Your assignment:
Once the line containing "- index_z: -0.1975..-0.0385" is found in the records below, return it and each following line exactly, up to and including the line containing "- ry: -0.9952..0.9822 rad", and nothing else.

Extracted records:
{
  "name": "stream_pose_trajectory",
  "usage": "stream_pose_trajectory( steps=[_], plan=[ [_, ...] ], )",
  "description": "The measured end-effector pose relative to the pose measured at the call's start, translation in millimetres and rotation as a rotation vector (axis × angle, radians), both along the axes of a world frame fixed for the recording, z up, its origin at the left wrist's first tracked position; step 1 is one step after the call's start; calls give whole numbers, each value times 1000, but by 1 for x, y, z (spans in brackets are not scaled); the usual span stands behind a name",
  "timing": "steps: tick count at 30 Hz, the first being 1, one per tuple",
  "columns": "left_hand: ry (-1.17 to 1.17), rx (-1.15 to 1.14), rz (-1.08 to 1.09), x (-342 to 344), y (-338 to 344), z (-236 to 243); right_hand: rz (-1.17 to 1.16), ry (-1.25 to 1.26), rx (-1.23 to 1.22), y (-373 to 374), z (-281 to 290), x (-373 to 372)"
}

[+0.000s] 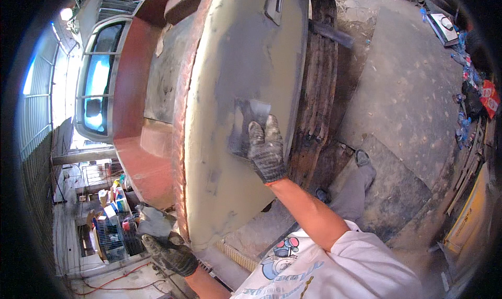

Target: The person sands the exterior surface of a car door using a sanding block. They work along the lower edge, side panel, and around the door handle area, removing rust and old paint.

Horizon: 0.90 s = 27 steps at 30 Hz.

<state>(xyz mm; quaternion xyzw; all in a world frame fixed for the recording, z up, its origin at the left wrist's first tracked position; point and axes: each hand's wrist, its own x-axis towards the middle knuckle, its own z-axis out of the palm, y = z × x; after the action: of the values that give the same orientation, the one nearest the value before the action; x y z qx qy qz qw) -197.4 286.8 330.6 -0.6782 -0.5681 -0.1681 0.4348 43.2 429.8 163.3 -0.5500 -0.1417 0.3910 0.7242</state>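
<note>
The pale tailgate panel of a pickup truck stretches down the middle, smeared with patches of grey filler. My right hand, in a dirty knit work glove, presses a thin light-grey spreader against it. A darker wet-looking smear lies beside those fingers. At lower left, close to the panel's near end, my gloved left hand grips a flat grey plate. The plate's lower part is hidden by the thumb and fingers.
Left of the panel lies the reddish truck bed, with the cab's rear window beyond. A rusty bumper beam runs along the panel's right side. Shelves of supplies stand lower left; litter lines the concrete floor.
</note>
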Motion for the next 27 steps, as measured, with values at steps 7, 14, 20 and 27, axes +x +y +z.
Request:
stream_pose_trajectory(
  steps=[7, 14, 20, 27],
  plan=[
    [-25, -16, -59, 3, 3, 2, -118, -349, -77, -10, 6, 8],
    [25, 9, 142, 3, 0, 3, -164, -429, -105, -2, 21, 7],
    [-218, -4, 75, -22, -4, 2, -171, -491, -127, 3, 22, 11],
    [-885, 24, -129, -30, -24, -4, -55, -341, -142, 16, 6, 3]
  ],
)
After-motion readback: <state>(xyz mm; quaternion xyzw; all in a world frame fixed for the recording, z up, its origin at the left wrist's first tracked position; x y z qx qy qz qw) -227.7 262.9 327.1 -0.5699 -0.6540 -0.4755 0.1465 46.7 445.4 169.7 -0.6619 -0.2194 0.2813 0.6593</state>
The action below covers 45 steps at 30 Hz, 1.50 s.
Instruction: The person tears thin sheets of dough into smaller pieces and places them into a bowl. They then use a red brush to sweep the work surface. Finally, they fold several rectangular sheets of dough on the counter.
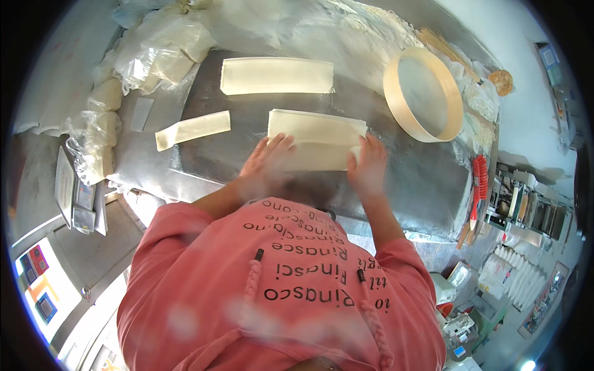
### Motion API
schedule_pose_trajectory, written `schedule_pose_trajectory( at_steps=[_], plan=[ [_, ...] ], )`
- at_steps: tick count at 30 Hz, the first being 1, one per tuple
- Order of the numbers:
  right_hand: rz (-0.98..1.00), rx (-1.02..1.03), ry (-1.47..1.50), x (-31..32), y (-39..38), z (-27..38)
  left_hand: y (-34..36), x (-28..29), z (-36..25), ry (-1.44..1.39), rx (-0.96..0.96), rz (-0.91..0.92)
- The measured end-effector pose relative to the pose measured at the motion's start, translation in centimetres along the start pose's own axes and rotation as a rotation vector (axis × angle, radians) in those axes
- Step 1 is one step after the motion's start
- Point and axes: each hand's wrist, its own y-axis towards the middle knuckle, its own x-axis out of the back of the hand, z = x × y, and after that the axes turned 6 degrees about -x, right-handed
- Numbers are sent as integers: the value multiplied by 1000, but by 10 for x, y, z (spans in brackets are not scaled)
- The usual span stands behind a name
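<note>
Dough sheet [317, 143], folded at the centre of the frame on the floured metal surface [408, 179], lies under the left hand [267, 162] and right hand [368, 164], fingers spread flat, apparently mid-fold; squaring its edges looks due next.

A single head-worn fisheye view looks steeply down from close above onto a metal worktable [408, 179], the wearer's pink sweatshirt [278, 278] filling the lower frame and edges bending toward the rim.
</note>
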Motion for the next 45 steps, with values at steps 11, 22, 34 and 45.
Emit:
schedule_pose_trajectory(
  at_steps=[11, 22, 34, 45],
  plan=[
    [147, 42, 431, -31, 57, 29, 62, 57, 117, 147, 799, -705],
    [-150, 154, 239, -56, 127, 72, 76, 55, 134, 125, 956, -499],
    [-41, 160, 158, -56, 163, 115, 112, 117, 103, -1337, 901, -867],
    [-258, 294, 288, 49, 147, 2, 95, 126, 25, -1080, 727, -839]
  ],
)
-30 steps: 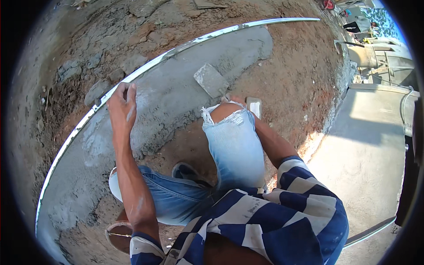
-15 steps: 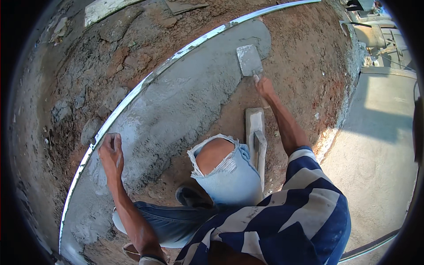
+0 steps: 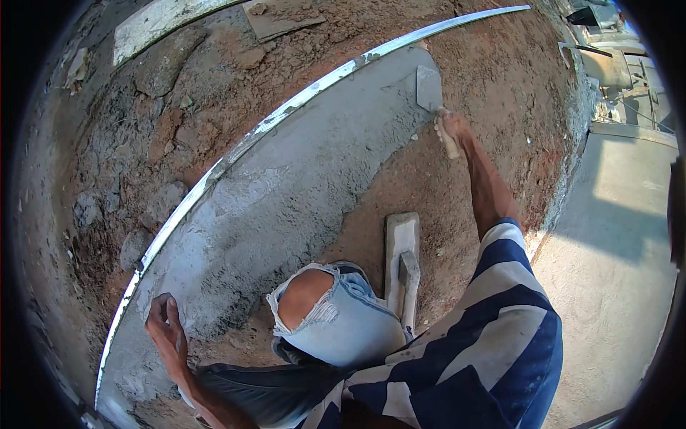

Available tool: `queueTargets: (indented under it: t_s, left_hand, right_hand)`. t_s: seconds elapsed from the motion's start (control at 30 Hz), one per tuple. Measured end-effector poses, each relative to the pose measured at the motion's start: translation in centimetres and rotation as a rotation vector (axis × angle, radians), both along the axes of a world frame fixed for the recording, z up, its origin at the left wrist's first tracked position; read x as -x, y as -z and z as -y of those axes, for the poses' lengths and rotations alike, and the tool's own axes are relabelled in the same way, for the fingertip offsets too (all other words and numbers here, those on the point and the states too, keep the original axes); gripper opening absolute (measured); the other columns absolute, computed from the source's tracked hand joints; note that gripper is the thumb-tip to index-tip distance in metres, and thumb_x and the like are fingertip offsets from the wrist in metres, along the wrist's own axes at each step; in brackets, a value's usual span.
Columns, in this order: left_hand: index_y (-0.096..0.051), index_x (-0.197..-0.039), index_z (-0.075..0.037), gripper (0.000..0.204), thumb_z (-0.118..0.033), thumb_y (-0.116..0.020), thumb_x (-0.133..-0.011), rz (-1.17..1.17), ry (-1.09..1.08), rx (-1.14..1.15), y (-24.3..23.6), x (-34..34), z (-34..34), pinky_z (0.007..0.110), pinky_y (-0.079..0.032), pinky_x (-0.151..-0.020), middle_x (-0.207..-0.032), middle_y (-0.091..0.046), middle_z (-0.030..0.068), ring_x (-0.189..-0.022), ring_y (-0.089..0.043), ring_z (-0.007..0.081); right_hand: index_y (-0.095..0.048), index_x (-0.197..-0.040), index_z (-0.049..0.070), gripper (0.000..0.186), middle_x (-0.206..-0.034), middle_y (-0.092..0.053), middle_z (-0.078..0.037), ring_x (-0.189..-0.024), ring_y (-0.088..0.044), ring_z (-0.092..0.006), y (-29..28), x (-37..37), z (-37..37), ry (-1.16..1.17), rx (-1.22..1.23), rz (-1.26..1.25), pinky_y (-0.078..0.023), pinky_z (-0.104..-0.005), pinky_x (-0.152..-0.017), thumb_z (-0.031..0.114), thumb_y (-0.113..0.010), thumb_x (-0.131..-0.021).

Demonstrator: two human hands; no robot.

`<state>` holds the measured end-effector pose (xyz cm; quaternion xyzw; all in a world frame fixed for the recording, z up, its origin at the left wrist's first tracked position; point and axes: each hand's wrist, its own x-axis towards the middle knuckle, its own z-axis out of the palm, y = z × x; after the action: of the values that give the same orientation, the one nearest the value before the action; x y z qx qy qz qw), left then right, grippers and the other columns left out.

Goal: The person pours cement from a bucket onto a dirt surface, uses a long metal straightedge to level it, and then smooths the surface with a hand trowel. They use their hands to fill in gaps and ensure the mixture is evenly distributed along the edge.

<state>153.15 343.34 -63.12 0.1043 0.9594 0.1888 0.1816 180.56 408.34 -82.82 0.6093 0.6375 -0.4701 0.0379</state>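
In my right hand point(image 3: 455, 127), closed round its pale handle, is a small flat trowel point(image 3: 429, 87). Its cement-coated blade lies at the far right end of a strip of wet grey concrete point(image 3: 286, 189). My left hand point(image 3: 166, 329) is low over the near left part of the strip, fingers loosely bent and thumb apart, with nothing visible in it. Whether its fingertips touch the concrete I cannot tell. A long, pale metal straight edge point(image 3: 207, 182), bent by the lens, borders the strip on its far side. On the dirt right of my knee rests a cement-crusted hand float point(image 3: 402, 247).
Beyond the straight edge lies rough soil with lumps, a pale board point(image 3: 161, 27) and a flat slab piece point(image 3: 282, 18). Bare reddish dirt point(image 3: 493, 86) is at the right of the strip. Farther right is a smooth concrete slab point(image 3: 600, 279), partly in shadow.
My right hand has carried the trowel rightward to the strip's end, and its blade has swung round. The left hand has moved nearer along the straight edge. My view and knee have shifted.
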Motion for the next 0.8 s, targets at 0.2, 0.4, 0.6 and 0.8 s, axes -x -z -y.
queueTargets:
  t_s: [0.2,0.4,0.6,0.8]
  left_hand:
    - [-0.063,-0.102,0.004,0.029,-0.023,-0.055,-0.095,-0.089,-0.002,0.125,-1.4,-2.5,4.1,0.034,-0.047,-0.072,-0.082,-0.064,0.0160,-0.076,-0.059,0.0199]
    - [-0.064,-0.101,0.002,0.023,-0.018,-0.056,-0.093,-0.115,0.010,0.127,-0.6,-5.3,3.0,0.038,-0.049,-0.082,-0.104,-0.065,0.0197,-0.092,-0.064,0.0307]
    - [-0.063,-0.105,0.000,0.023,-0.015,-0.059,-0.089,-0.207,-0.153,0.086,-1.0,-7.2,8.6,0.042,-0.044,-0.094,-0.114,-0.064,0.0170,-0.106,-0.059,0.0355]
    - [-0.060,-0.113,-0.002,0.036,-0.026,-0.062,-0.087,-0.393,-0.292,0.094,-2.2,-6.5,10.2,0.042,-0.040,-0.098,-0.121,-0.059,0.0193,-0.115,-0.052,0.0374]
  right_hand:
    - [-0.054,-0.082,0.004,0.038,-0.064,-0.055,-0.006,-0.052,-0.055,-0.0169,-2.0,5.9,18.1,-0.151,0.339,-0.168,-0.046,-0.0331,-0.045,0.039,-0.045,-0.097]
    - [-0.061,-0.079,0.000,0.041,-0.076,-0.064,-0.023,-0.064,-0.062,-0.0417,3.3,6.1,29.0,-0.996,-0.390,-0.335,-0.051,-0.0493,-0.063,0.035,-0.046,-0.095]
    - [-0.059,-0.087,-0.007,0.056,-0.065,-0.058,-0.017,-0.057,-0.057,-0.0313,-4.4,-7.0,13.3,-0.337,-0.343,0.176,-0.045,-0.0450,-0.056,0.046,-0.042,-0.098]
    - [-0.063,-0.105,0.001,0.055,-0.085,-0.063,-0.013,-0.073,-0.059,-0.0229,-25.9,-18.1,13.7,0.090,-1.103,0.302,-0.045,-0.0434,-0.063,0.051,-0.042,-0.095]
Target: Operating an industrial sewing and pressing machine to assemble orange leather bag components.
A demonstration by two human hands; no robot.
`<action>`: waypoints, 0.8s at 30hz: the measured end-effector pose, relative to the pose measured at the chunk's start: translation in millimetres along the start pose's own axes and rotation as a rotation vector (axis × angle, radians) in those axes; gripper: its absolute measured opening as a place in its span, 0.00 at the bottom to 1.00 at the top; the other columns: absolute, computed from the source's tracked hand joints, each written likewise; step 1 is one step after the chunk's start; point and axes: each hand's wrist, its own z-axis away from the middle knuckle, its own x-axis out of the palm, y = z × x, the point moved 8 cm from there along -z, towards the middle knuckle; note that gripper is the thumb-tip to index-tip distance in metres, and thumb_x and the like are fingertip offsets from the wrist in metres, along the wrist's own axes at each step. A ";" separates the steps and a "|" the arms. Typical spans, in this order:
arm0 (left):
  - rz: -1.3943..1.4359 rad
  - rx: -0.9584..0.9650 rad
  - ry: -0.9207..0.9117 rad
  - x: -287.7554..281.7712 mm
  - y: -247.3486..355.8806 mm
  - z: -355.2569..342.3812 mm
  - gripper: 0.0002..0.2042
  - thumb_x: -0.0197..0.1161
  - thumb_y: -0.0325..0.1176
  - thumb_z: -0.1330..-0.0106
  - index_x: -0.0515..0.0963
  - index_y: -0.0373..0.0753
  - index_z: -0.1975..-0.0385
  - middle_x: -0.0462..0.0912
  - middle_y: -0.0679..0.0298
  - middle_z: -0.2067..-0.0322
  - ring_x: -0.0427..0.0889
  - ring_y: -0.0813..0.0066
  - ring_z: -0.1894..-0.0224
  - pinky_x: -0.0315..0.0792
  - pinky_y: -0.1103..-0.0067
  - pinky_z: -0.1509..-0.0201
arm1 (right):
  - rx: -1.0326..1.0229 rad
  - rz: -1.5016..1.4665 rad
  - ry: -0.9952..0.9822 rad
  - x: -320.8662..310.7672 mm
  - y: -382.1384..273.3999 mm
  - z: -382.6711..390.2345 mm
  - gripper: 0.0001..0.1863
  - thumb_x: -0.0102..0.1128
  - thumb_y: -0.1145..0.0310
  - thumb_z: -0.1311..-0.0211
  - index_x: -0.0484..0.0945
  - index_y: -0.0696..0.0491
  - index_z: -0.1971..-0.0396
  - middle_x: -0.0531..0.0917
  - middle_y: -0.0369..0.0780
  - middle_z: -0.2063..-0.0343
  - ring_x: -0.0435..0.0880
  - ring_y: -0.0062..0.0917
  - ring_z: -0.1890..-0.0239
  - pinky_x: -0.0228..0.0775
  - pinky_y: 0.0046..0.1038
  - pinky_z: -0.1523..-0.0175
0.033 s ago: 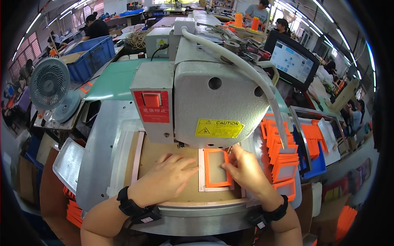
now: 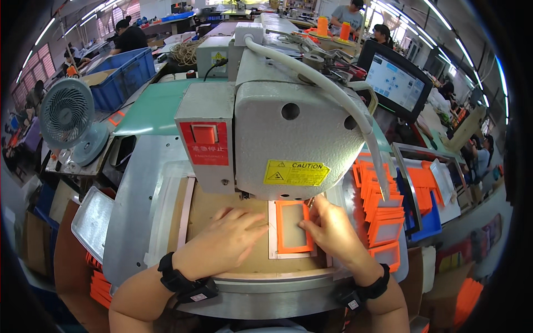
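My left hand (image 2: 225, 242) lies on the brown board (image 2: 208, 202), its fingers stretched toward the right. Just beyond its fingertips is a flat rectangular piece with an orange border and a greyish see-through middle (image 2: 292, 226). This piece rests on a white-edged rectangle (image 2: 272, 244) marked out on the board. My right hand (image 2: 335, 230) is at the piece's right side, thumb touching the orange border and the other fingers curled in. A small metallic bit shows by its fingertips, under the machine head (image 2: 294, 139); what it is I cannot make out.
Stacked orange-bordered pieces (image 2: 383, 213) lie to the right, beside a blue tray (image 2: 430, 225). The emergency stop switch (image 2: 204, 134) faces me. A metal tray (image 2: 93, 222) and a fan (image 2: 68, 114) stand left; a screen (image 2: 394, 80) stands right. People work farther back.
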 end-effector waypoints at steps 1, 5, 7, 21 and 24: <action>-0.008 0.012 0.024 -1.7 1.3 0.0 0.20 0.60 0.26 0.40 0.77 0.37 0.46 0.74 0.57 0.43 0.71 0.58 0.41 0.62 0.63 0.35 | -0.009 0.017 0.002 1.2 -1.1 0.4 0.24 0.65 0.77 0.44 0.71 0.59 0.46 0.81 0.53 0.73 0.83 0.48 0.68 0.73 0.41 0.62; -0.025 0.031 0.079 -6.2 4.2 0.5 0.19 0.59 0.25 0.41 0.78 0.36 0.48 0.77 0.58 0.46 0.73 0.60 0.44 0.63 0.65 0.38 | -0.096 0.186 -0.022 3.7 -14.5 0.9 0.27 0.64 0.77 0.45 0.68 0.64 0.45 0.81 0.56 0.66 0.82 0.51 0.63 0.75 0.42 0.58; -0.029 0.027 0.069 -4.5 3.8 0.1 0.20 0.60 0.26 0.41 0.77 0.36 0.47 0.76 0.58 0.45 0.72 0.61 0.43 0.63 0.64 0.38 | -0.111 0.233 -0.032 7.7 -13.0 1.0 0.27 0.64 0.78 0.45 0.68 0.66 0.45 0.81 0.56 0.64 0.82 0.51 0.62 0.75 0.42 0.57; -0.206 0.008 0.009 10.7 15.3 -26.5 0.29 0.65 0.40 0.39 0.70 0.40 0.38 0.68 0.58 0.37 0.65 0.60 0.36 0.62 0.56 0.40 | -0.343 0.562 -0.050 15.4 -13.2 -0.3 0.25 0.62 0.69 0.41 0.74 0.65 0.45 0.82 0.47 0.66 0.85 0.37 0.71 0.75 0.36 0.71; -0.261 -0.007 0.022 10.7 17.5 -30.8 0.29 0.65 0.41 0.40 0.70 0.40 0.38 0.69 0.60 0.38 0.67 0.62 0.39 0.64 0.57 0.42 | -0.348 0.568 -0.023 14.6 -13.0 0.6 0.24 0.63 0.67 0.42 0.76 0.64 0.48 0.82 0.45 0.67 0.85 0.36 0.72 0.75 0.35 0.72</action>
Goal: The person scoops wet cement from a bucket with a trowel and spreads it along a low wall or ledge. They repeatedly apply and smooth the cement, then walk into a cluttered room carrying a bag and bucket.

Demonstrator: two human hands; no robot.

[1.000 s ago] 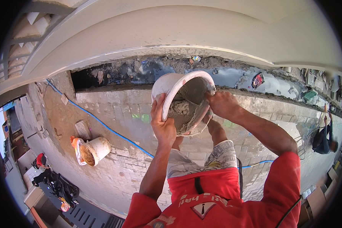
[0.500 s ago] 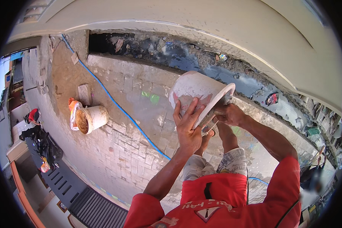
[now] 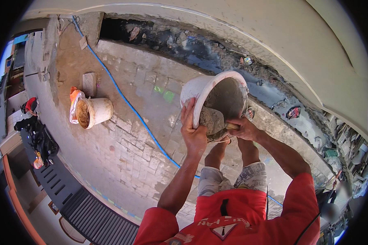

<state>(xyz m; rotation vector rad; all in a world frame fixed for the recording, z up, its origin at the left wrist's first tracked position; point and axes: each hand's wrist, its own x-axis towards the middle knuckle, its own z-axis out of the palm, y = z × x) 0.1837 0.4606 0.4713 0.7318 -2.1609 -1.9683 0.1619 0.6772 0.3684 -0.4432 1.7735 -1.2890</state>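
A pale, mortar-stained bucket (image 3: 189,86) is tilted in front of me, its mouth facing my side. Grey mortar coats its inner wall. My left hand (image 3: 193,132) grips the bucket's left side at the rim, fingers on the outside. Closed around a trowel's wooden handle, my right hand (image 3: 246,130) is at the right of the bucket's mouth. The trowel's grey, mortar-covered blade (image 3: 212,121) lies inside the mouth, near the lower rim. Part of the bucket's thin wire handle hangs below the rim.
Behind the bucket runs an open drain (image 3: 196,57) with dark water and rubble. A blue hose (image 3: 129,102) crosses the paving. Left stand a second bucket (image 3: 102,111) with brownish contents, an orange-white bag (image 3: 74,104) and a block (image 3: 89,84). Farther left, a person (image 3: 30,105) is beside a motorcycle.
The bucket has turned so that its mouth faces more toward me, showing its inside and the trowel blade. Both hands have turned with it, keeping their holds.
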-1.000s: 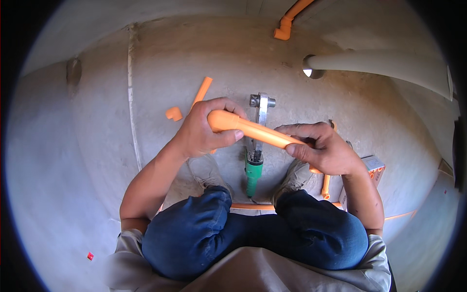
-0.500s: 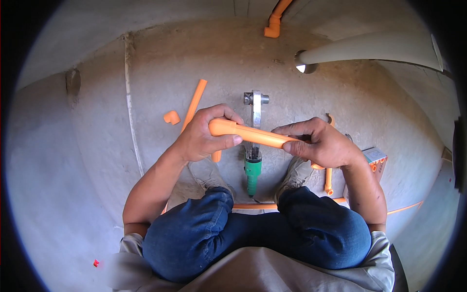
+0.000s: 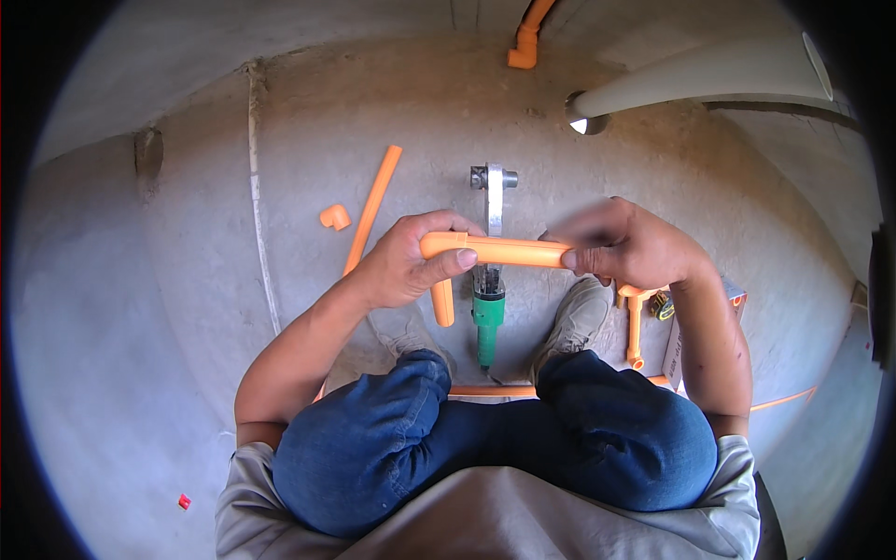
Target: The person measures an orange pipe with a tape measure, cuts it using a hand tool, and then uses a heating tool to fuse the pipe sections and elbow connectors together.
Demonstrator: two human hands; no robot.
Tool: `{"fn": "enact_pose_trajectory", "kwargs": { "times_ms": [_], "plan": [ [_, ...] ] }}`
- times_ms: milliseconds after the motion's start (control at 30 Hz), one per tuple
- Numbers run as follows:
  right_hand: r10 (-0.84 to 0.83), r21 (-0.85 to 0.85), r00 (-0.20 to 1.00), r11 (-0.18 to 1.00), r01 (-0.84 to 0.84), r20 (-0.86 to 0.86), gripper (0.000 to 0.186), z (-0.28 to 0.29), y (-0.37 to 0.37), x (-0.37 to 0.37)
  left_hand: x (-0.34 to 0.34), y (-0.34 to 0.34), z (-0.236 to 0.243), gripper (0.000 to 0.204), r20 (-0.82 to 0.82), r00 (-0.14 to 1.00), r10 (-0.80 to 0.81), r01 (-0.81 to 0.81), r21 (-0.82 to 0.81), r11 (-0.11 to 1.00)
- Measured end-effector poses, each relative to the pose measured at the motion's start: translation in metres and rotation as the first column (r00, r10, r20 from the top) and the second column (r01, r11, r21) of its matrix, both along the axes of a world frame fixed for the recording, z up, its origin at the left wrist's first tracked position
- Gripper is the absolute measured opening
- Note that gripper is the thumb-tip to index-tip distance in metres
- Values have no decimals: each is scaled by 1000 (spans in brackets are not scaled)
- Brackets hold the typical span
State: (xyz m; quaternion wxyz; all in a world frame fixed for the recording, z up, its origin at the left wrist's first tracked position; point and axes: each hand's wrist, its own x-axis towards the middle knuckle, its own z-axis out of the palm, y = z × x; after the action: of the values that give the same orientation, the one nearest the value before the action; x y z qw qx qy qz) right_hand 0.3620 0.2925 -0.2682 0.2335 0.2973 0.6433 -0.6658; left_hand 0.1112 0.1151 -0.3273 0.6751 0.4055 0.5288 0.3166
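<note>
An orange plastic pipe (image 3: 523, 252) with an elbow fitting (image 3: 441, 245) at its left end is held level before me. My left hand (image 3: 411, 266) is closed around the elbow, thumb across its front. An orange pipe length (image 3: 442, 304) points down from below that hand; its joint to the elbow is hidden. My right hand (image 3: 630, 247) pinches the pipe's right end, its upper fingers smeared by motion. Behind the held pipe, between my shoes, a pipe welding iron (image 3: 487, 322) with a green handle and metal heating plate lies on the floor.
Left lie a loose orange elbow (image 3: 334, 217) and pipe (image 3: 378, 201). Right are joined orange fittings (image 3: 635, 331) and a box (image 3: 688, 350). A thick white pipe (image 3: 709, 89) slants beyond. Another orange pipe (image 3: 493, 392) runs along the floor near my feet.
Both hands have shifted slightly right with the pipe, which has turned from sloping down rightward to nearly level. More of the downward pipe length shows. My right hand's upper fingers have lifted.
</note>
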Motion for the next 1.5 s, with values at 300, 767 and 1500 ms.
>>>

Problem solution:
  - index_z: -0.1975..-0.0385
  - middle_x: -0.0462..0.0912
  - middle_y: -0.0679..0.0298
  - middle_z: -0.2067..-0.0322
  - ring_x: -0.0427..0.0889
  - ring_y: -0.0813..0.0066
  - ring_z: -0.1894..-0.0224
  - pinky_x: -0.0315..0.0792
  - pinky_y: -0.1103..-0.0067
  - pinky_z: -0.1509..-0.0201
arm1 (right):
  - rx: -1.0326..1.0229 rad
  - rz: -1.5016..1.4665 rad
  - ry: -0.9952..0.9822 rad

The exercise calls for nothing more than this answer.